Senior housing is also trending away from age-centric identification (i.e. ages 55 – 65 belong in X type of facility, ages 65 – 75 belong in Y type of facility, etc) and more toward affinity branding (i.e. if you like the beach, you should consider this type of facility; if you enjoy museums and galleries, you should consider that type of facility; if you enjoy tennis and swimming you should consider this other type of facility). In this way, senior housing is moving away from a “one size fits all” approach and more to an individualized care and housing solution. This also presents the opportunity for retirement communities to differentiate themselves in the marketplace. These trends will continue into 2018 and beyond as options for accessibility, location, and unit design become even more personalized and experience-based.

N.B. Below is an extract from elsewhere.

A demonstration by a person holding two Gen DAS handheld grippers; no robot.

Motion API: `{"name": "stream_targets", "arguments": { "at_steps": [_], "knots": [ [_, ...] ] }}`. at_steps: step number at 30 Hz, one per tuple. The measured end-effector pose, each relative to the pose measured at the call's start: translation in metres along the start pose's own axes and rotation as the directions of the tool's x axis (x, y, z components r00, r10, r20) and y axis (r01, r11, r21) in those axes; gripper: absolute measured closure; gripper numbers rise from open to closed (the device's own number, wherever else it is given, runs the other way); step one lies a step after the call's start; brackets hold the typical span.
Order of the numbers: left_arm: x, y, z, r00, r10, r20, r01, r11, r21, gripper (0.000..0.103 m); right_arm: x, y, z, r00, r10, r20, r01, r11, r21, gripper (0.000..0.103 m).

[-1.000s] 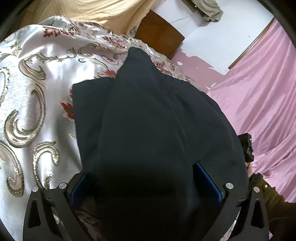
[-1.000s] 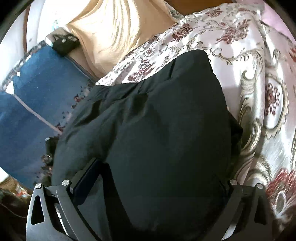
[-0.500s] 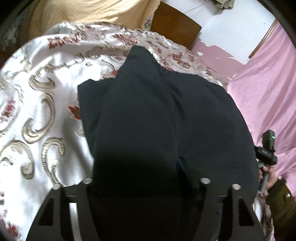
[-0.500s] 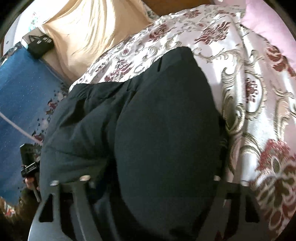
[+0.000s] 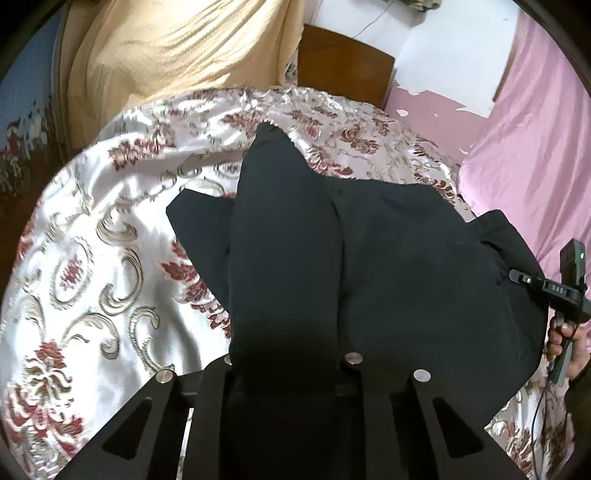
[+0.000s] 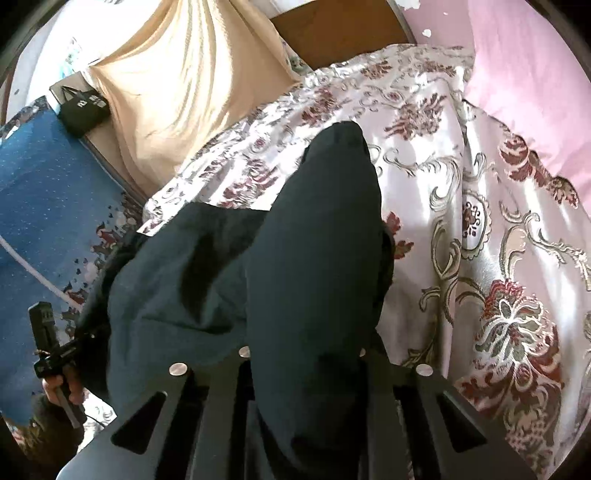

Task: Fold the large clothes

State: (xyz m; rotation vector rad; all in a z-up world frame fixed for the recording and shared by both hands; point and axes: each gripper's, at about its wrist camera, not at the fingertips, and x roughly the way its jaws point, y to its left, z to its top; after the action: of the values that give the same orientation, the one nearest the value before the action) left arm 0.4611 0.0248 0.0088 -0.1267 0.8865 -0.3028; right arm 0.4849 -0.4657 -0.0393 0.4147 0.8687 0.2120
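**Dark garment pinched at both ends above the brocade bedspread**

While a shiny white brocade bedspread with red flowers and gold scrolls (image 5: 110, 236) (image 6: 491, 229) fills most of both wrist views, the black heavy-cloth garment (image 5: 388, 266) (image 6: 229, 280) lies draped across the middle of it, running from 6 o'clock up to a rounded tip near 12 o'clock in each view. In the left wrist view the cloth spreads from the centre toward 3 o'clock, with a flatter corner poking out at about 10 o'clock. In the right wrist view it bulges toward 9 o'clock, where it hangs over the bed's edge.

At 11 o'clock in both views a pale yellow ribbed blanket (image 5: 177, 51) (image 6: 177, 74) is bunched up beyond the bedspread. Pink sheeting (image 5: 535, 140) (image 6: 524, 66) sits at 2 o'clock, and a brown wooden headboard (image 5: 343, 62) (image 6: 340, 29) at 12 o'clock. A blue patterned floor covering (image 6: 44, 206) occupies 9 o'clock in the right wrist view, with a small black bag (image 6: 83, 107) at 10 o'clock beside it.

At 6 o'clock, the left gripper (image 5: 286, 363) has its black jaws drawn close together and clenched on a thick fold of the garment, the cloth rising straight out from between them. The right gripper (image 6: 301, 354) is likewise clamped on a fold of the same garment; seen from the left wrist view it appears at 3 o'clock (image 5: 561, 291), touching the garment's far edge, with a bare hand (image 5: 565, 339) wrapped round its handle.
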Motion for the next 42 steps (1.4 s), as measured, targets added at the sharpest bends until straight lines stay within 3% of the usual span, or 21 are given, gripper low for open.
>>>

Services, Amenities, and Experiences
Expectations for senior housing are constantly changing as new generations reach the point where they need to consider retirement living. One of the biggest trends recently is around creating experiences. Improving the dining experience in particular is playing a big role in driving satisfaction ratings. Restaurant-style dining options are becoming mandatory in order to remain competitive. Some facilities are even offering food court-style or station-style dining options, which they are then offering to the surrounding community for weekday paid lunches. New strategic business opportunities such as this boost the experience for residents but also generate new channels of revenue.
Secondly, the industry is shifting toward resort-style living. Think indoor and outdoor dining areas, fitness centers, live entertainment areas, bars, cafes, pools, art studios, movie theaters, game rooms, rooftop terraces, and concierge services. Residents demand more choices and options, particularly as they relate to activities, meals and eating times, and living arrangements. Further, with “Gray Divorce” on the rise (the divorce rate for Americans 50+ has more than doubled since the 1990s), communities will need more opportunities for singles to meet and mingle.
The market is not shifting toward larger units but, rather, better-designed units. Bare, sterile units are a product of the past, with a preference instead for boutique, high-end interior design. Instead of just apartment-style units, residents now have options that include villas and cottages, assimilating more traditional housing. Some even offer customizable options, such as cabinets, flooring, and finishes. This level of personalization provides an opportunity for properties to stand out from their competition, as well as to create a more unique living experience, without necessarily driving up the cost for residents.
Why Should Investors be Interested?
The senior housing market doesn’t necessarily follow the ebbs and flows of commercial real estate at large and is generally recession-proof. Demand will only continue to grow – the question is only whether the market can keep pace. This asset class is also very profitable. In 2016, the average price per unit was $160,000 – an increase from $140,000 just 5 years prior.